There must be a point at which quick breads cross the line into cake territory, but I'm not sure where that line is. So I will still call this a bread, even though I know it must be inching ever so close to cake-ness.
One thing is for certain though… this bread is dang good. The recipe comes from the good people at Cooking Light, so in addition to being ever so tasty, it’s also a little lighter than your run of the mill banana bread. It does call for a whole cup of sugar, which I think you could dial back a bit if you so desired. But with only ¼ cup of butter, it’s pretty low in the fat department.
But I didn’t use butter. I substituted virgin coconut oil, which not only adds more health benefits than butter, it also ups the coconut ante, which seemed a no-brainer in this recipe.
Along with the bananas and coconut, the addition of rum and this incredible lime glaze, it all came together to create a tropical version of banana bread that’s just fun and perhaps different enough to be worthy of a place on the dessert table.

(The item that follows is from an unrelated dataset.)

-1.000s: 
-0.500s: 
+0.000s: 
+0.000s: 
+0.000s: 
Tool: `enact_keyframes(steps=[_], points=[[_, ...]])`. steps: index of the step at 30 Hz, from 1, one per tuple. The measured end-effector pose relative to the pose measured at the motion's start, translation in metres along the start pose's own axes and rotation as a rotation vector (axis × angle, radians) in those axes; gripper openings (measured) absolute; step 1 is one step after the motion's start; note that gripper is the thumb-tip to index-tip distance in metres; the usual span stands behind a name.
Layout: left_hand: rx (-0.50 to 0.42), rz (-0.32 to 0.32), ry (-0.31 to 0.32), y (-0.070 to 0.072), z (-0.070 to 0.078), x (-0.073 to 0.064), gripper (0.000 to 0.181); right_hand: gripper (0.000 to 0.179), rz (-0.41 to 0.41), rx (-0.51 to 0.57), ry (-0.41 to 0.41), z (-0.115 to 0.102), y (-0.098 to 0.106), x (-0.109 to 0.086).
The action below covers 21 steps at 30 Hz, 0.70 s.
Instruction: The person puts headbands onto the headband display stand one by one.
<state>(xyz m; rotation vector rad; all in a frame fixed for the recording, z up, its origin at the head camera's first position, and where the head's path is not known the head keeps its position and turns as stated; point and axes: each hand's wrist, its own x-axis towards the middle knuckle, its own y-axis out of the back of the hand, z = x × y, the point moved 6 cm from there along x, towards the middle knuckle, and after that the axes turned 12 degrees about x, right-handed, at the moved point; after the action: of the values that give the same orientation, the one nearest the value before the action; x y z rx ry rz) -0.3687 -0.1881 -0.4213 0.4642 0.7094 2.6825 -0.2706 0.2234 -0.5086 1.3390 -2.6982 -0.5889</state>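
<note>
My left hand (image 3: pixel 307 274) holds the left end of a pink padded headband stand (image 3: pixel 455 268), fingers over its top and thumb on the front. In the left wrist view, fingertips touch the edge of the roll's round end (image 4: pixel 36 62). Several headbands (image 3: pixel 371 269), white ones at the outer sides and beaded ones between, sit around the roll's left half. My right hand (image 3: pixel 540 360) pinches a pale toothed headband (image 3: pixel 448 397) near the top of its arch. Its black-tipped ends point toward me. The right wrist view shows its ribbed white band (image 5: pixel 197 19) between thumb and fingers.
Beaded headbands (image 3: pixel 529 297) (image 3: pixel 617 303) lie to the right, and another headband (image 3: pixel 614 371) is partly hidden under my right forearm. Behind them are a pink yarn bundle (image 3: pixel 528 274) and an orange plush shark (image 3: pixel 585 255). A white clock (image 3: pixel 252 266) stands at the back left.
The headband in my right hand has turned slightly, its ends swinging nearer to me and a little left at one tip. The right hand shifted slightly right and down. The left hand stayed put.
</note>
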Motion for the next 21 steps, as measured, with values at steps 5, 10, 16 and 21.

So just in case there’s room in your file for one more super delicious banana bread, you might want to give this one a try. Here’s the recipe…
COCONUT-RUM BANANA BREAD WITH LIME GLAZE
This banana bread was ever so good. The only change I made was to substitute coconut oil for the butter. I softened it ever so slightly in the microwave for about 10 seconds and it worked great. And I must confess that I doubled the lime glaze and really soaked the bread with it. I have no regrets.
2 cups all-purpose flour
3/4 teaspoon baking soda
1/2 teaspoon salt
1 cup granulated sugar
1/4 cup butter, softened (I used virgin coconut oil)
2 large eggs
1 1/2 cups mashed ripe banana (about 3 medium bananas)
1/4 cup plain low-fat yogurt
3 tablespoons dark rum
1/2 teaspoon vanilla extract
1/2 cup flaked sweetened coconut
1 tablespoon flaked sweetened coconut
1/2 cup powdered sugar
1 1/2 tablespoons fresh lime
Preheat oven to 350°.
Lightly spoon the flour into dry measuring cups, and level with a knife. Combine the flour, baking soda, and salt, stirring with a whisk to combine.
Place granulated sugar and butter (or coconut oil) in a large bowl; beat with a mixer at medium speed until well blended (about 1 minute). Add the eggs, 1 at a time, beating well after each addition. Add banana, yogurt, rum, and vanilla; beat until blended. Add flour mixture; beat at low speed just until moist. Stir in 1/2 cup coconut. Spoon batter into a 9 x 5-inch loaf pan coated with cooking spray; sprinkle with 1 tablespoon coconut. Bake at 350° for 1 hour or until a wooden pick inserted in center comes out clean. Cool 10 minutes in pan on a wire rack; remove from pan. Combine powdered sugar and juice, stirring with a whisk; drizzle over warm bread. Cool bread completely on wire rack.